Жестом попросив управляющую подождать, она продолжила телефонный разговор.
— Мися, мне нужно идти, давай обсудим это позже. Антикварные книги меня все равно не интересуют.
— Я же говорю, это не книги! — не унималась подруга. — Речь идет о королевских рукописях Екатерины и Марии Медичи. Старинные алхимические формулы! Эти бумаги обнаружили во время реставрации библиотеки в замке Шенонсо.
— Мися, умоляю тебя, зачем они мне нужны?
— Затем, что это наверняка как-то связано с чудо-ароматом Медичи! Если не ошибаюсь, это ведь ты хочешь создать необыкновенную туалетную воду, а не я.
Мысли роем закружились у Габриэль в голове. Стоит ли идея Миси тех денег и времени, которых требовало участие в аукционе? О Екатерине и Марии Медичи Габриэль мало что знала. Пожалуй, только то, что, управляя Францией, эти две флорентийки заметно повлияли на развитие шелковых мануфактур в Лионе и производство перчаток и парфюмерии в Грассе. Однако идеи Миси редко оказывались бесполезными. Поэтому, не вдаваясь в подробности, Габриэль спросила:
— Когда аукцион?
Следующие несколько вечеров Габриэль провела за книгами. Она раздобыла множество материалов, посвященных двум королевам, чьи бумаги выставлялись на аукцион. Сидя на диване, для удобства поджав под себя ноги, с бокалом вина на столике у лампы, она страницу за страницей изучала историю Екатерины Медичи, а затем и ее кузины Марии. Габриэль узнала, что современное парфюмерное производство берет свое начало в Италии XVI века. Именно в те времена алхимики начали смешивать ароматические масла, которые привозили из Аравии, со спиртом, а в монастырях создавались первые мануфактуры. Екатерина Медичи всю свою жизнь занималась поисками «философского камня» — своеобразного эликсира, способного победить все болезни и невзгоды. А спустя почти пятьдесят лет по приказу весьма привлекательной внешне Марии Медичи начались попытки изготовления волшебной настойки, которая подарила бы ее красоте вечную молодость. Судя по всему, никакие формулы туалетной воды с этими дамами связаны не были. Но, может быть, как раз эти обнаруженные рукописи докажут обратное и станут сенсацией?
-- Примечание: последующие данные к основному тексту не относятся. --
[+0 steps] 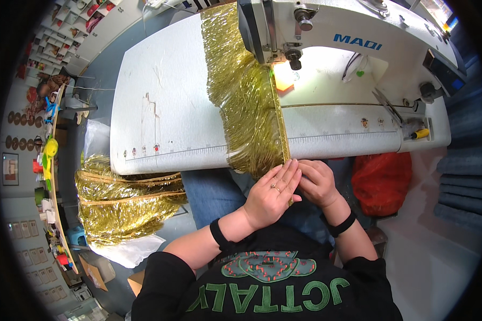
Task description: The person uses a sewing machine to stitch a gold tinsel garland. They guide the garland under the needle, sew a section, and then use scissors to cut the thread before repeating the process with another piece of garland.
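A long strip of gold tinsel fringe [251,108] runs down across the sewing table, its loose strands spread to the left. Along its right side is a narrow gold braided heading [280,116], which passes beneath the head of a MAQI industrial sewing machine [321,28]. At the table's front edge my left hand [271,192] lies over the heading with fingers extended, pinching it. My right hand [317,180] meets it from the right, fingertips curled at the same edge. The exact grip of the right fingers is hidden. The needle area is mostly covered by the machine head.
More gold fringe [124,204] is heaped at the left below the white sewing table [164,100]. Thread snips [387,106] and a yellow-handled tool [419,133] lie at the right. An orange block [284,86] sits by the needle. A red bag [381,182] stands under the table.
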Tool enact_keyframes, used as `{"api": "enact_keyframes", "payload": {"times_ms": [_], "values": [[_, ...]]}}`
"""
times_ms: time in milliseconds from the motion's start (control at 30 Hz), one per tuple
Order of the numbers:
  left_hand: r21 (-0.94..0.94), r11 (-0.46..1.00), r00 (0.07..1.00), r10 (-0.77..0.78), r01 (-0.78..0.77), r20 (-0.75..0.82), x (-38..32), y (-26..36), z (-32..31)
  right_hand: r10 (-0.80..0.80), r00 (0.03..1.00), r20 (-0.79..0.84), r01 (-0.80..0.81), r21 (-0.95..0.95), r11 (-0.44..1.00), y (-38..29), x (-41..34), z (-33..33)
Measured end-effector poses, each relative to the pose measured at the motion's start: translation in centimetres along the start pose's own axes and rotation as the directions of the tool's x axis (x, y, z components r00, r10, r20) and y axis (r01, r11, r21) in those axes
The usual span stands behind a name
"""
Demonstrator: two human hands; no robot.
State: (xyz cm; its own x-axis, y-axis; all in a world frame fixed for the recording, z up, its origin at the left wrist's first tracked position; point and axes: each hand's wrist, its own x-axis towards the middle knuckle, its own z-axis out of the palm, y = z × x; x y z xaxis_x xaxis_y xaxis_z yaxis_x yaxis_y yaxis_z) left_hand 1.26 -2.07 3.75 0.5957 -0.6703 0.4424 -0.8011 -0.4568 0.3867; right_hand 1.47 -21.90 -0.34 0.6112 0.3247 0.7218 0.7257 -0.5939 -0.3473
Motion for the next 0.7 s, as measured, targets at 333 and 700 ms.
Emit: {"api": "enact_keyframes", "payload": {"times_ms": [333,700], "values": [[0.006,1.0,1.0,-0.015,0.015,0.016,-0.06,0.15,-0.14,0.008,1.0,0.004,-0.008,-0.005,1.0,-0.15,0.0,-0.03],[0.01,1.0,1.0,-0.002,0.002,-0.005,-0.1,0.1,0.02,0.006,1.0,0.0,-0.006,-0.004,1.0,-0.17,0.1,0.02]]}}
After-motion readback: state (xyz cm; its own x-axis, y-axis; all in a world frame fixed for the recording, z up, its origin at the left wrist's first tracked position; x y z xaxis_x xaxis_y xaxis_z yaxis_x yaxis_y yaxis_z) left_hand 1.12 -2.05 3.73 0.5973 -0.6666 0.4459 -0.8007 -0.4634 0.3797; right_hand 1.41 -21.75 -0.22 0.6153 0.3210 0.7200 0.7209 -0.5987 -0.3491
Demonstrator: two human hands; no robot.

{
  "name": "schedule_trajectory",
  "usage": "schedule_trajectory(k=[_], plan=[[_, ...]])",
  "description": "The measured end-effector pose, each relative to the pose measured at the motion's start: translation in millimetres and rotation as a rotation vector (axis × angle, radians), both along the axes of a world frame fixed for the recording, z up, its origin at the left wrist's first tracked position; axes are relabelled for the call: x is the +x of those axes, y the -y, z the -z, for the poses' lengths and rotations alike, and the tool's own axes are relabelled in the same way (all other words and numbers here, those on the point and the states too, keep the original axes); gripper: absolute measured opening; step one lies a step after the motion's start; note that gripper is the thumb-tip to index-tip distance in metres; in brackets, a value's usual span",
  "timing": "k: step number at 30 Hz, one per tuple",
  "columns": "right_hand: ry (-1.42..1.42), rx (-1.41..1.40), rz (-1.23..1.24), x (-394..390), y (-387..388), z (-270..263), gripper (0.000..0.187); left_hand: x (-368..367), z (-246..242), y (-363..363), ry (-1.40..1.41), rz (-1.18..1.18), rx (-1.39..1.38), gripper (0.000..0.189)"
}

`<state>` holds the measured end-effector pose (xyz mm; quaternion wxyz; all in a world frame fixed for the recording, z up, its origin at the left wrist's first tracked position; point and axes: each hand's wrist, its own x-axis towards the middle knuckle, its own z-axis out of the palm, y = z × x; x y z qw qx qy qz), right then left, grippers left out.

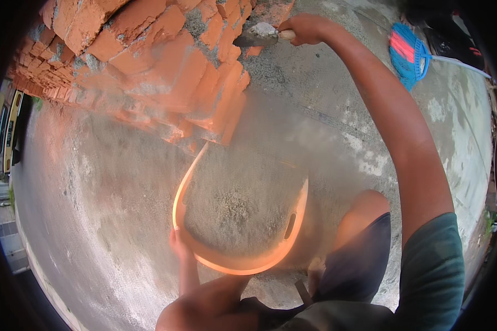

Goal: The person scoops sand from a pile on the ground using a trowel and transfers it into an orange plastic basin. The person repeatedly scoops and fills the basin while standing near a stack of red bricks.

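Observation:
My right hand (308,29) is stretched far forward and grips the wooden handle of a trowel (248,40). A pale grey lump (263,29), apparently mortar or rubble, lies on its blade. The trowel is beside the near end of a stack of red clay bricks (170,66), which carry grey mortar residue. Close to my body, my left hand (180,245) holds the left rim of an orange U-shaped plastic scoop (248,265). A slot handle shows in its right side, and its open end faces the bricks. Grey gritty material covers the inside; its depth is unclear.
A broom (410,58) with blue and pink bristles lies at the upper right, its pale stick running to the right. Rough, stained concrete floor (120,198) surrounds me. At the far left edge stands a yellow vehicle (12,132). My bent knees flank the scoop's near side.

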<state>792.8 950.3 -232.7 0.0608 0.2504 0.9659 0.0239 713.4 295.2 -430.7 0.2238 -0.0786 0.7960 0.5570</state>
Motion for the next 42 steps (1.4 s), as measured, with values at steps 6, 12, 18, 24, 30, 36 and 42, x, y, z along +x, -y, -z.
schedule_trajectory(k=[6,12,18,24,30,36,42], plan=[[0.107,-0.086,-0.109,42.9,15.8,5.6,0.052,3.2,-1.2,-10.2,0.028,-0.008,0.044,0.025],[-0.029,-0.564,0.289,1.0,8.9,-8.7,0.031,-0.2,-0.1,-7.0,0.03,-0.046,0.069,0.022],[0.057,-0.397,0.114,-27.6,31.5,18.9,0.044,1.2,3.2,-6.1,0.059,-0.08,0.052,0.025],[0.031,0.078,-0.131,40.4,-23.8,13.3,0.053,0.9,0.2,-11.5,0.066,-0.059,0.053,0.022],[0.108,0.048,0.013,6.2,17.5,4.3,0.053,-0.1,7.1,-10.4,0.055,-0.001,0.045,0.024],[0.097,-0.31,0.182,47.8,24.3,-6.1,0.046,0.4,-10.0,-7.2,0.061,-0.032,0.069,0.024],[0.275,-0.342,0.189,-43.5,-38.5,29.4,0.053,1.1,15.7,-11.4,0.055,0.0,0.049,0.025]])
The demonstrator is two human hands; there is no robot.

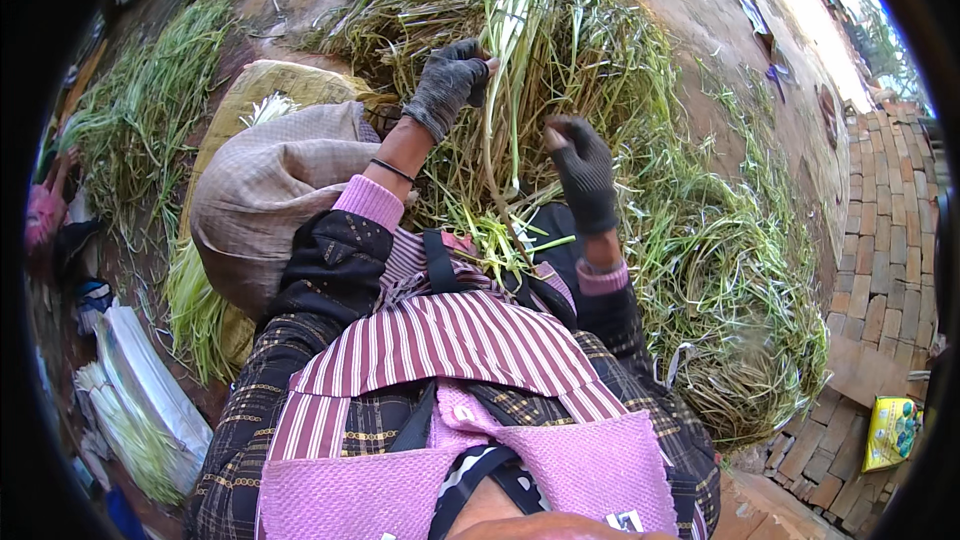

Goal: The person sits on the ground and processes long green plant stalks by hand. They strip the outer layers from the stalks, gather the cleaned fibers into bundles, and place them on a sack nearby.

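Note:
My left hand, in a dark grey fingerless glove, grips a small bunch of long green plant stalks near their upper part. The pale lower ends hang down between my hands. My right hand, gloved alike, is raised to the right of the stalks, its fingers bent and apart from them; nothing shows in it. Short cut green pieces lie on my lap. Beyond both hands rises a large heap of green and brown stalks and leaves.
Left, a brownish cloth covers part of a yellow woven sack with pale stalks beside it. Further left lie a loose green pile and a bundle of pale stalks. Right are brick paving and a yellow packet. Part of another person shows far left.

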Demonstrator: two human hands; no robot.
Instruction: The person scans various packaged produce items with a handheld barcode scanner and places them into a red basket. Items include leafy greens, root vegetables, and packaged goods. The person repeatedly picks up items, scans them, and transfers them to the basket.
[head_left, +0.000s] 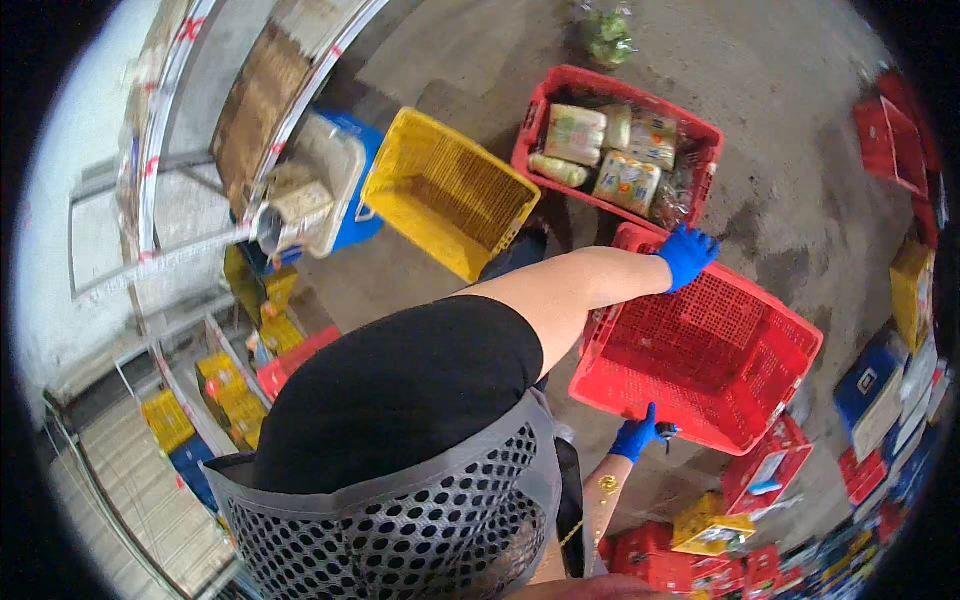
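Note:
A red perforated plastic crate (697, 352) with nothing visible inside lies before me, tilted in view. My left hand (686, 259), in a blue glove, grips its upper rim, fingers over the edge. At the opposite side my right hand (636, 439), also blue-gloved, holds the crate's lower edge; its fingers are partly hidden. A small black object (666, 430) is at that hand; whether it is worn or held, I cannot tell. Just beyond my left hand, a second red crate (525, 124) holds wrapped packs of pale vegetables (576, 135) and clear plastic.
An empty yellow crate (450, 195) stands left of the filled crate, beside a blue-and-white bin (360, 187). Leafy greens in clear wrap (611, 37) lie on the concrete floor. More red, yellow and blue crates line the right and lower edges. Shelving with yellow bins (232, 390) stands lower left.

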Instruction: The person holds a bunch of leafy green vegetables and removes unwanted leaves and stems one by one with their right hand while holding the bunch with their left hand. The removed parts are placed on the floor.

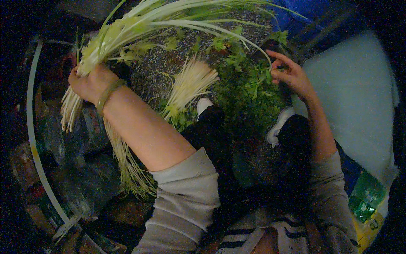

Габриэль размышляла, смогут ли химики Франсуа Коти создать современный аромат по рецепту эпохи Возрождения, как вдруг в дверь постучали. Габриэль удивленно отложила книгу — она никого не ждала, не нуждалась в горничных, а о чьем-нибудь визите портье доложил бы ей по телефону. Она решила проигнорировать стук — вполне возможно, кто-то просто ошибся, — но тут в дверь постучали снова, на этот раз настойчивее — и мелодичнее.
Габриэль поднялась и, пройдя босиком через гостиную и крохотную прихожую, отворила дверь.
— Добрый вечер, мадемуазель Коко, — приветствовал ее Игорь Стравинский.
— Что вы здесь делаете? — не задумываясь о том, что время для визита явно неподходящее, она отступила на шаг, пропуская его внутрь.
— Мне нужно с вами поговорить.
— Что-то случилось? — встревоженно спросила Габриэль. Перед ее глазами пронеслись картины самых жутких катастроф — от болезни его детей и смерти жены до пожара у нее в доме. Однако о таких происшествиях ей наверняка сразу сообщили бы по телефону — да и Игорь был бы тогда в другом состоянии. Тревога сменилась любопытством.